Assignment -> Print the data verbatim. Leave every image out.

Provided data ->
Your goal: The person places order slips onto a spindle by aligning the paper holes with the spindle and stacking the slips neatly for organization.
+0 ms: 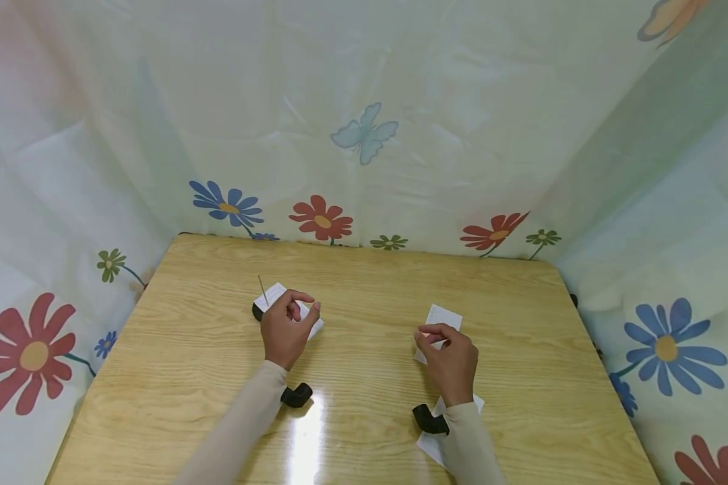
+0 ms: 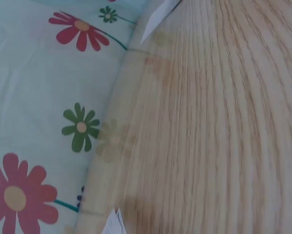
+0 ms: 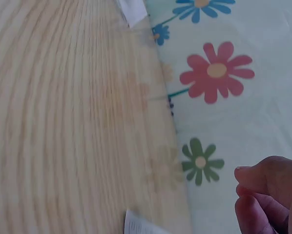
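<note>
A thin metal spike (image 1: 263, 289) stands up from a black base (image 1: 257, 311) at the left of the table, with white paper (image 1: 271, 295) around its foot. My left hand (image 1: 286, 330) hovers over this paper, thumb and forefinger apart, and covers part of it. On the right, my right hand (image 1: 451, 357) is over a printed paper slip (image 1: 445, 315). Its fingers are loosely curled, the thumb (image 3: 263, 173) near the fingertips, and nothing shows between them. More white paper (image 1: 431, 448) lies under the right forearm.
The wood-grain table (image 1: 364, 289) is ringed by a flower-print curtain (image 1: 364, 202) at the back and both sides. Black curved pieces sit at the left wrist (image 1: 297, 395) and right wrist (image 1: 429, 420). A glare patch (image 1: 306, 438) lies near the front.
</note>
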A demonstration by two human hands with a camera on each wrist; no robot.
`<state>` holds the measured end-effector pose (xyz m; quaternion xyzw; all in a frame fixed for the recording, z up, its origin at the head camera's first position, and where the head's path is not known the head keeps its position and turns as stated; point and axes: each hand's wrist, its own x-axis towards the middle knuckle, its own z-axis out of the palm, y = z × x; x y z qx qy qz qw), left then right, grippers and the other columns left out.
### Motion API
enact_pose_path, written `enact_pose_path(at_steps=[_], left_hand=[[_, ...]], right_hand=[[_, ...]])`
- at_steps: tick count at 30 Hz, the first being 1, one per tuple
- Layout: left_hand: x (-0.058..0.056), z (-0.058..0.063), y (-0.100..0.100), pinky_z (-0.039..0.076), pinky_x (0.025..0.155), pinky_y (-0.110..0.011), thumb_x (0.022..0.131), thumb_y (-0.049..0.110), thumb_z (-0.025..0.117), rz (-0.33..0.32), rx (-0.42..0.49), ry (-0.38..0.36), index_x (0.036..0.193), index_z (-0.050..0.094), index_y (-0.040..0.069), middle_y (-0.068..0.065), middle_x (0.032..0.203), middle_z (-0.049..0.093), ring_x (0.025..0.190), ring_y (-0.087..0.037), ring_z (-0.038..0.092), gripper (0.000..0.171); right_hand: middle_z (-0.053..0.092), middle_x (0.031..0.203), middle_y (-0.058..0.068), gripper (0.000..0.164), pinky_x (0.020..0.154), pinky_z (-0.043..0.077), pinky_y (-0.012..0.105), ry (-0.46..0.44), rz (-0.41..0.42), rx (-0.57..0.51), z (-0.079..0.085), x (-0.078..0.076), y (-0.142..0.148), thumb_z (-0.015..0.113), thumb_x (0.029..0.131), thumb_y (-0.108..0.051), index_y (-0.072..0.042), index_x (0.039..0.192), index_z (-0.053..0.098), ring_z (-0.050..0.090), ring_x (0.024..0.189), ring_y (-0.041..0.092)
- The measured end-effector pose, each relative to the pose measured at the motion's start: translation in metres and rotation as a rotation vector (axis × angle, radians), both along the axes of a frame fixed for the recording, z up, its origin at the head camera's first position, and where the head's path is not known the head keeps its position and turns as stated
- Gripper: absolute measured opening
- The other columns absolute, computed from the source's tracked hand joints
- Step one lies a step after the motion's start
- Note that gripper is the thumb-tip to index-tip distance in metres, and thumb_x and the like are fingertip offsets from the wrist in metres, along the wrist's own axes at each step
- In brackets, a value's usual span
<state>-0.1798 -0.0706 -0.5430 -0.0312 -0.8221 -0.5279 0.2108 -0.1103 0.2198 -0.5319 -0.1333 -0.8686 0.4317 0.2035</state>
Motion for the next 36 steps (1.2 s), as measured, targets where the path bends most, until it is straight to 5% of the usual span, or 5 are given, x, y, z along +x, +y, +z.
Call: enact_pose_path(at_steps=[9,19,25,36], left_hand=[[-0.015,0.003,0.030,0.033,0.053,-0.027,0.093,0.024,0.084,-0.260,-0.036,-0.053,0.102,0.080,0.022,0.003,0.056,0.044,0.047,-0.010,0.037,0.010],[-0.039,-0.001,0.078,0.032,0.049,-0.024,0.094,0.028,0.082,-0.486,-0.098,-0.193,0.111,0.080,0.016,0.004,0.059,0.048,0.048,-0.010,0.039,0.021],[-0.051,-0.009,0.102,0.032,0.048,-0.023,0.094,0.032,0.082,-0.572,-0.111,-0.244,0.112,0.080,0.019,0.006,0.058,0.049,0.049,-0.008,0.041,0.022],[-0.067,-0.014,0.135,0.032,0.047,-0.022,0.094,0.032,0.083,-0.640,-0.128,-0.281,0.117,0.081,0.020,0.007,0.059,0.050,0.050,-0.009,0.042,0.026]], right_hand=[[0.078,0.083,0.004,0.011,0.060,0.040,0.029,-0.088,-0.192,0.039,-0.018,0.020,0.028,0.089,0.086,-0.022,-0.018,0.095,0.085,0.056,0.062,0.006],[0.081,0.090,0.009,0.022,0.082,0.043,0.040,-0.093,-0.238,0.072,-0.031,0.027,0.037,0.092,0.081,-0.020,-0.013,0.100,0.084,0.073,0.093,0.035],[0.081,0.093,0.008,0.030,0.079,0.040,0.028,-0.144,-0.235,0.041,-0.036,0.030,0.037,0.093,0.081,-0.024,-0.013,0.106,0.082,0.072,0.092,0.029],[0.079,0.091,0.009,0.032,0.080,0.040,0.034,-0.168,-0.217,0.045,-0.041,0.029,0.036,0.093,0.080,-0.027,-0.012,0.107,0.082,0.067,0.088,0.027]])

Solution to the problem ->
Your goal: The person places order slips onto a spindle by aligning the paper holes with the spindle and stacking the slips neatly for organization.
+0 ms: 
+0 ms: 
+0 ms: 
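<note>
A thin metal spike (image 1: 263, 289) stands up from a black base (image 1: 257, 311) at the left of the table, with white paper (image 1: 271, 295) around its foot. My left hand (image 1: 286, 330) hovers over this paper, thumb and forefinger apart, and covers part of it. On the right, my right hand (image 1: 451, 357) is over a printed paper slip (image 1: 445, 315). Its fingers are loosely curled, the thumb (image 3: 263, 173) near the fingertips, and nothing shows between them. More white paper (image 1: 431, 448) lies under the right forearm.
The wood-grain table (image 1: 364, 289) is ringed by a flower-print curtain (image 1: 364, 202) at the back and both sides. Black curved pieces sit at the left wrist (image 1: 297, 395) and right wrist (image 1: 429, 420). A glare patch (image 1: 306, 438) lies near the front.
</note>
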A demonstration by two human hands with a camera on each wrist; no robot.
`<state>` holds the measured end-effector pose (xyz m; quaternion xyzw; all in a frame fixed for the recording, z up, its origin at the head camera's first position, and where the head's path is not known the head keeps its position and turns as stated; point and axes: each hand's wrist, its own x-axis towards the middle knuckle, its own z-axis out of the palm, y = z × x; x y z qx qy qz qw), left then right, grippers and the other columns left out.
### Motion API
enact_pose_path, written `enact_pose_path(at_steps=[_], left_hand=[[_, ...]], right_hand=[[_, ...]])`
- at_steps: tick count at 30 Hz, the first being 1, one per tuple
- Layout: left_hand: x (-0.058..0.056), z (-0.058..0.063), y (-0.100..0.100), pinky_z (-0.039..0.076), pinky_x (0.025..0.155), pinky_y (-0.110..0.011), thumb_x (0.022..0.131), thumb_y (-0.049..0.110), thumb_z (-0.025..0.117), rz (-0.33..0.32), rx (-0.42..0.49), ry (-0.38..0.36), index_x (0.036..0.193), index_z (-0.050..0.094), index_y (-0.040..0.069), middle_y (-0.068..0.065), middle_x (0.032..0.203), middle_z (-0.049..0.093), ring_x (0.025..0.190), ring_y (-0.087..0.037), ring_z (-0.038..0.092), gripper (0.000..0.171); right_hand: middle_z (-0.053..0.092), middle_x (0.031..0.203), middle_y (-0.058..0.068), gripper (0.000..0.164), pinky_x (0.020..0.154), pinky_z (-0.043..0.077), pinky_y (-0.012..0.105), ry (-0.46..0.44), rz (-0.41..0.42), rx (-0.57..0.51), z (-0.079..0.085), x (-0.078..0.076), y (-0.142..0.148), thumb_z (-0.015..0.113), thumb_x (0.029..0.131), thumb_y (-0.108..0.051), index_y (-0.072..0.042), index_x (0.039..0.192), index_z (-0.053..0.098), ring_z (-0.050..0.090), ring_x (0.024..0.189), ring_y (-0.041..0.092)
- The measured end-effector pose, each relative to the pose measured at the motion's start: translation in metres and rotation as a rotation vector (axis × angle, radians), both along the axes of a frame fixed for the recording, z up, its origin at the head camera's first position, and where the head's path is not known the head keeps its position and turns as stated
- Gripper: absolute measured opening
- The other columns absolute, computed from the source's tracked hand joints
- Step one lies a step after the motion's start
- Note that gripper is the thumb-tip to index-tip distance in metres, and thumb_x and the like are fingertip offsets from the wrist in metres, along the wrist's own axes at each step
- In brackets, a value's usual span
<state>-0.1798 -0.0706 -0.5430 -0.0312 -0.8221 -0.5279 0.2108 -0.1103 0.2198 -0.5319 -0.1333 -0.8686 0.4317 0.2035</state>
Motion for the next 36 steps (1.2 s), as measured, targets where the path bends most, until it is straight to 5% of the usual span, or 5 are given, x, y, z along +x, +y, +z.
Call: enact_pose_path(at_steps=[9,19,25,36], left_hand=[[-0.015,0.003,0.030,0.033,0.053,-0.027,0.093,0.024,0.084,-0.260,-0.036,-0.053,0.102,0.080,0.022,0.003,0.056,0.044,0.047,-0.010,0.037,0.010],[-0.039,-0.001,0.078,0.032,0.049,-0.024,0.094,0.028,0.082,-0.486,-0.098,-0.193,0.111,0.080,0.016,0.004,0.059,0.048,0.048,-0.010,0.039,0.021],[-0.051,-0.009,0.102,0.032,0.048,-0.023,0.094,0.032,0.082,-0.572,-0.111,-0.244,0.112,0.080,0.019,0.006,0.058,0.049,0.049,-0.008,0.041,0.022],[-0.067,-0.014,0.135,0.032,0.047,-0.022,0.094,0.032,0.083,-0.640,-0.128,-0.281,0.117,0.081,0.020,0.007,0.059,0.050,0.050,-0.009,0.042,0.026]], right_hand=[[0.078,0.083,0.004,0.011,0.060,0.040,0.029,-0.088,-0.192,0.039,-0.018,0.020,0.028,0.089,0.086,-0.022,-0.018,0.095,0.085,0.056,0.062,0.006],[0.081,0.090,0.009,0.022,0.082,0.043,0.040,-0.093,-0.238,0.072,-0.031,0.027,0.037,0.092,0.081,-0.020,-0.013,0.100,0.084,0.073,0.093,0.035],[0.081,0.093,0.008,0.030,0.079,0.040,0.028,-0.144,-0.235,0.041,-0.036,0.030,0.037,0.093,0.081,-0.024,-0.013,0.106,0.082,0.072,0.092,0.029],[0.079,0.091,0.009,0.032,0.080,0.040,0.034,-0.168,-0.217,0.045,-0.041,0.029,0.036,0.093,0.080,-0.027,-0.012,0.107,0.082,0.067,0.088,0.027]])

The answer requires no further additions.